Written by Jonas Höcht, Burak Ertan und Carola Behr
The famous physicist Sir Roger Penrose called the Hopf fibration “an element of the architecture of our world” – reason enough to try and visualize this remarkable map.
Through the formalism of quaternions, \(S^3\) (the sphere in four dimensions) can be identified with the set of rotations of \(S^2\) (the spere in three dimensions). The Hopf fibration now maps a point \(r\) from the \(S^3\) to the point \(P\) on the \(S^2\), to which the point \((1,0,0)\) gets rotatated by the rotation defined by \(r\).
It turns out that in this construction, the preimage of a point \(P\) on \(S^2\), called the fiber of \(P\) under the Hopf map, is a circle on \(S^3\).

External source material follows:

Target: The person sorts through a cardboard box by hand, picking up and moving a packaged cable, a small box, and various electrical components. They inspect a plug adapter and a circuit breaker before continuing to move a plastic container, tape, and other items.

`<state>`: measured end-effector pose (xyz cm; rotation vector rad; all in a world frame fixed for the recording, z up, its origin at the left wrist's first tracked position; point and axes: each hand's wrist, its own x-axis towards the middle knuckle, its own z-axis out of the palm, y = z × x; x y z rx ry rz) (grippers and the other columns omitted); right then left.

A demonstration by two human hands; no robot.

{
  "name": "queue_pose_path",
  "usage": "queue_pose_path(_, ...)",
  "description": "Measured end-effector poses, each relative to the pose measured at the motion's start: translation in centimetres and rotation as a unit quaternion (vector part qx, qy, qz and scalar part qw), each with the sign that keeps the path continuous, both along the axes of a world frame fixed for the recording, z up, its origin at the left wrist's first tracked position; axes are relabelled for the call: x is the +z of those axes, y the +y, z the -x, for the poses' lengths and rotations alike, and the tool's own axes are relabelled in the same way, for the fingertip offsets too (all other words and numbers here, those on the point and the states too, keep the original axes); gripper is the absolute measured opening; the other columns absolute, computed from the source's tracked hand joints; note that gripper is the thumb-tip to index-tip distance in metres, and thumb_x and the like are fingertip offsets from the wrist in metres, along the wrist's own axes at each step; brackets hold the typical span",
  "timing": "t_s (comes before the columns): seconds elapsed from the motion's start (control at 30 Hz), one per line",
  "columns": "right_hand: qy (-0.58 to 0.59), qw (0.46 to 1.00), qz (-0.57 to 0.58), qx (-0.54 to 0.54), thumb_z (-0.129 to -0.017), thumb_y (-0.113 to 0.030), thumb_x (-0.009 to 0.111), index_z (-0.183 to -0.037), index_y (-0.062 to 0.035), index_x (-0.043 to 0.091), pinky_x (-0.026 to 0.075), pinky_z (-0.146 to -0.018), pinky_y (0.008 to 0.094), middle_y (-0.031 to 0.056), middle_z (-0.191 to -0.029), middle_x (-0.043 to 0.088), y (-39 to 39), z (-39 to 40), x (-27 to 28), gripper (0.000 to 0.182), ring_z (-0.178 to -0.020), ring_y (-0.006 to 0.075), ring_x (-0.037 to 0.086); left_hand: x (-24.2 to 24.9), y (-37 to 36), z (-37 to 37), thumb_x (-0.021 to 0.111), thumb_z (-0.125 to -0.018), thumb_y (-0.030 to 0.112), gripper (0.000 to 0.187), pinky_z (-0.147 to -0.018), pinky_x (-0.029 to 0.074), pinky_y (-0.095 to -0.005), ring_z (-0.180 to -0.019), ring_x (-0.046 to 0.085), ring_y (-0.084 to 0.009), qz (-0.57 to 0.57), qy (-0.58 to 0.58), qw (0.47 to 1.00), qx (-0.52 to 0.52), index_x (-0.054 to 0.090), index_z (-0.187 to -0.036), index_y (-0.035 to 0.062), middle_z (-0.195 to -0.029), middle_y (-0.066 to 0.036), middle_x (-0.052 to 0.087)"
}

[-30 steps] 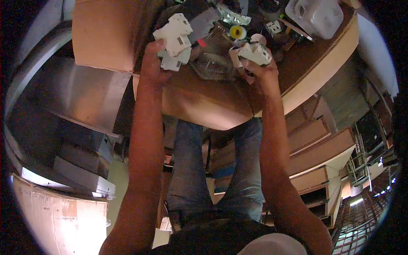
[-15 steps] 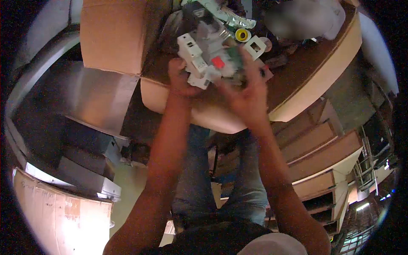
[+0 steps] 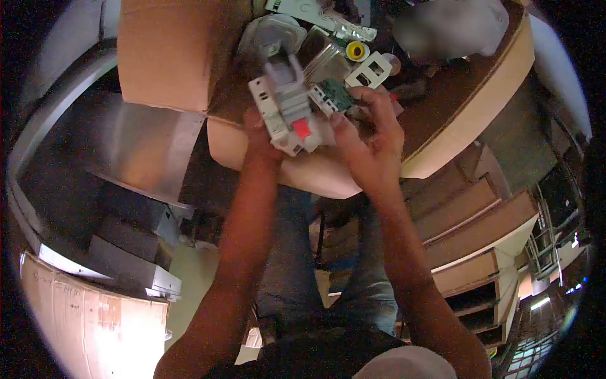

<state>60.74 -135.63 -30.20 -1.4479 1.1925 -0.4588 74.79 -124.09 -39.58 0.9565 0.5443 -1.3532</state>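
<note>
My left hand (image 3: 260,132) is closed on a white modular device (image 3: 271,117), held tilted over the front of an open cardboard box (image 3: 240,142). Against it lies a grey and white part with a red piece (image 3: 301,128), blurred. My right hand (image 3: 372,136) has thumb and index finger at a green part with a white terminal strip (image 3: 333,96), which it grips. Just beyond those fingers is a white frame with square openings (image 3: 369,69). A yellow-rimmed roll (image 3: 357,51) sits behind it.
Clear plastic packaging (image 3: 278,31), a long white strip (image 3: 309,14) and a pale bag (image 3: 454,28) lie in the box. A raised cardboard flap (image 3: 165,54) stands at left. Wooden shelves (image 3: 467,234) are at lower right, another carton (image 3: 95,309) at lower left.
The white device and the red-marked part have moved left and towards me. My right thumb and index finger now hold the green part, which shows clearly.
</note>
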Motion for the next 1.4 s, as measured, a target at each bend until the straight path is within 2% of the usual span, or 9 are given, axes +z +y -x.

Being humans, we unfortunately cannot see the structure emerging from this in 4 dimensions. But instead, we can use stereographic projection to construct a visible image of the Hopf fibers. As different circular fibres on \(S^3\) are interlinked and stay interlinked circles in \(\mathbb R^3\) under projection, beautiful structures emerge by looking at the Hopf fibrations of curves on the sphere.
The figures show different visualisations of the Hopf fibration of a spiral on the sphere.